There is no easy way to lose weight. Keeping a track of your weight loss journey helps in boosting motivation and fighting back against the weight loss effectively. We all understand that losing weight takes time. If you keep track of your weight loss in a tangible way, you can easily measure it. Let’s learn How to Track Weight Loss. 

Seeing bright and positive results can motivate you. If you are not sure about how to keep track of your weight loss then check out these simple options and adopt the technique which best suits you. The track weight loss excel in to keep you motivated throughout your training. 

 

Here is your guide to How to Track Weight Loss

1. Investing in a scale

The most obvious way to track a weight loss is simply by weighing yourself. Several fitness trainers will tell you that how you should monitor your weight weekly or monthly. Anything more than this can come to too fixated about the numbers. The daily weight fluctuation can come from water weight, periods, bloating, or food you chose to eat.

So when to weight? Weigh yourself in morning, before your first meal. It will give you a more consistent baseline in order to track your progress.

2. Check your clothing

A great way to check whether you are losing weight or not is how your clothing fits.  Before you check on how much dress size you have drop, first pay attention to how your current clothes fit. You may see small changes in the clothes that now fit you. Like for me, when I first started to lose inches from stomach, legs, and arms, I could surely see the difference in the way my clothes fit now. Try track weight loss with friends to boost your motivation. 

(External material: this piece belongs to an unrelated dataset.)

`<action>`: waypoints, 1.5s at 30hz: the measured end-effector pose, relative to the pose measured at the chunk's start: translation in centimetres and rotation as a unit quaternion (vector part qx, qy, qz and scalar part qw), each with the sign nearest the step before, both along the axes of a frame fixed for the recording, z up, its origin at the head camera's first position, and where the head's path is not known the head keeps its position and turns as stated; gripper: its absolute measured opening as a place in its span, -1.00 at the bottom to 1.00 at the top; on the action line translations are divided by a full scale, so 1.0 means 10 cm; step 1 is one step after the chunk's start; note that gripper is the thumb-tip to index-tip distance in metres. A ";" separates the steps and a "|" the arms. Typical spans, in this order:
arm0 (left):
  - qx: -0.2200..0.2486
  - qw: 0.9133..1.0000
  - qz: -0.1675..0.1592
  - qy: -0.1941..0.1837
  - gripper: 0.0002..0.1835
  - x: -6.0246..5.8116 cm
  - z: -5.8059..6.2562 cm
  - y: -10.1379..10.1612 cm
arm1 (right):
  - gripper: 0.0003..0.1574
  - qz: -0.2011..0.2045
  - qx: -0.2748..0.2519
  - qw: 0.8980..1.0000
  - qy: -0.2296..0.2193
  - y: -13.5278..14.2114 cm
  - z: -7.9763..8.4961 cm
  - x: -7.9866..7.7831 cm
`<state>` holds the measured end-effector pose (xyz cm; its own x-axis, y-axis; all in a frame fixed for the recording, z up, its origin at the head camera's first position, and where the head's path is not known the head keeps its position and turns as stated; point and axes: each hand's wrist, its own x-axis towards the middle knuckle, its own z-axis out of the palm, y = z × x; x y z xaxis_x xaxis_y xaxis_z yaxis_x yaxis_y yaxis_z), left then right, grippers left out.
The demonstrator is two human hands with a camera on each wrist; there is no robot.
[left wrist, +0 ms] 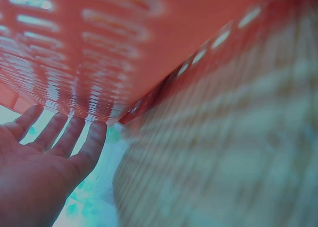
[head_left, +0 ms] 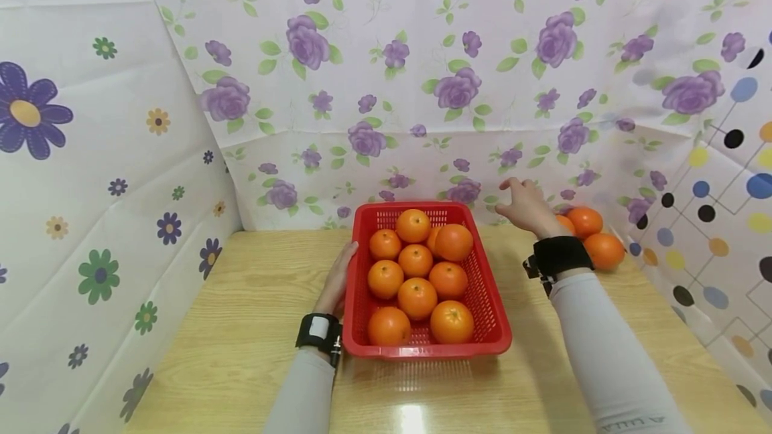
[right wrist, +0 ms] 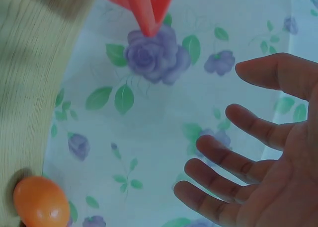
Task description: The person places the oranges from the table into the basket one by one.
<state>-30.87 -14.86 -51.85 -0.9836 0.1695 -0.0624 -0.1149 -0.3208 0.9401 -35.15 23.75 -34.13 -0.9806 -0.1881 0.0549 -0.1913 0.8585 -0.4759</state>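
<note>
A red plastic basket (head_left: 496, 327) with slotted walls stands on the wooden table and holds several oranges (head_left: 416, 299). My left hand (head_left: 339, 280) rests against the basket's left side; in the left wrist view its fingertips (left wrist: 95, 130) touch the slotted wall, fingers nearly straight. Raised to the right of the basket, my right hand (head_left: 525, 206) has nothing in it. Its fingers are spread and slightly bent in the right wrist view. Beyond that wrist lie a few loose oranges (head_left: 604, 250), one partly hidden by the arm.
The wooden table (head_left: 259, 327) ends at a back wall covered in purple-flowered cloth (head_left: 368, 139). Patterned sheets also enclose the left side (head_left: 120, 186) and the right side (head_left: 712, 233). Black bands (head_left: 563, 254) circle the wrists.
</note>
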 end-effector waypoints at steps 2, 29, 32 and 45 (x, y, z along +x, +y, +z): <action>-0.001 1.000 -0.001 0.001 -0.29 0.00 0.00 0.00 | -0.31 -0.003 0.001 1.000 0.000 0.06 0.01 0.00; 0.011 1.000 -0.007 0.021 -0.25 0.01 0.00 0.01 | 0.00 -0.160 -0.021 0.987 0.001 1.29 -0.33 0.02; 0.008 1.000 -0.001 0.020 -0.25 0.02 0.00 0.01 | -0.01 -0.183 -0.028 0.983 -0.008 1.34 -0.41 0.03; -0.002 1.000 0.015 0.022 -0.20 0.02 -0.01 0.00 | 0.13 -0.214 0.012 0.976 -0.036 1.72 -0.71 -0.04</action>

Every person body behaves differently, including the way they lose weight. Initially, many people may lose weight in their midsection area. To get a sense of that where you are losing the most of the fat is through measuring the right areas like waist, upper arms, bust, neck, and thighs.  Track your size on monthly basis to see how things change over time. If you see no changes, don’t be alarmed as a measuring tape won’t be able to record all fat loss. Additionally, if you are working on your body to build muscles, you may stay the same or may even increase in size.

3. Track your body composition

This method can be harder to do on your own. You can visit an expert who can measure your body composition to track your weight loss. There are many ways to go about this. The one method is to measure the body weight with an electrical current. This test can be a little expensive but one thing you can be sure about it that it is worth every penny to spend. Hope we have resolved your query for, How to Track Weight Loss.

The test will tell you how much your body is fat composed and lean tissue which means that how much you are losing and how much muscles you are gaining. Most of the gyms provide facility to measure body composition and metabolic rate. In this case, talk to your gym trainer. You can also try Track Weight loss app. 

4. Taking photos of yourself

It can be hard to gain perspective when it comes to weight loss and how we look. Checking on small changes that add up over the time. Taking photos is a convenient way to work around with. You might have a dramatic before and after transformation photos like many other woman experience.

Make sure you date every picture you take. Do this every four or six weeks and you will be astonished to see how small changes changed your life over a long time.  

5. Track Weight loss app 

You can also download a weight loss app on your smartphone. This will help you in tracking your weight loss over a long-run. Not only this, these types of mobile applications keep you motivated throughout your workout training to weight loss. This will hep you with, How to Track Weight Loss.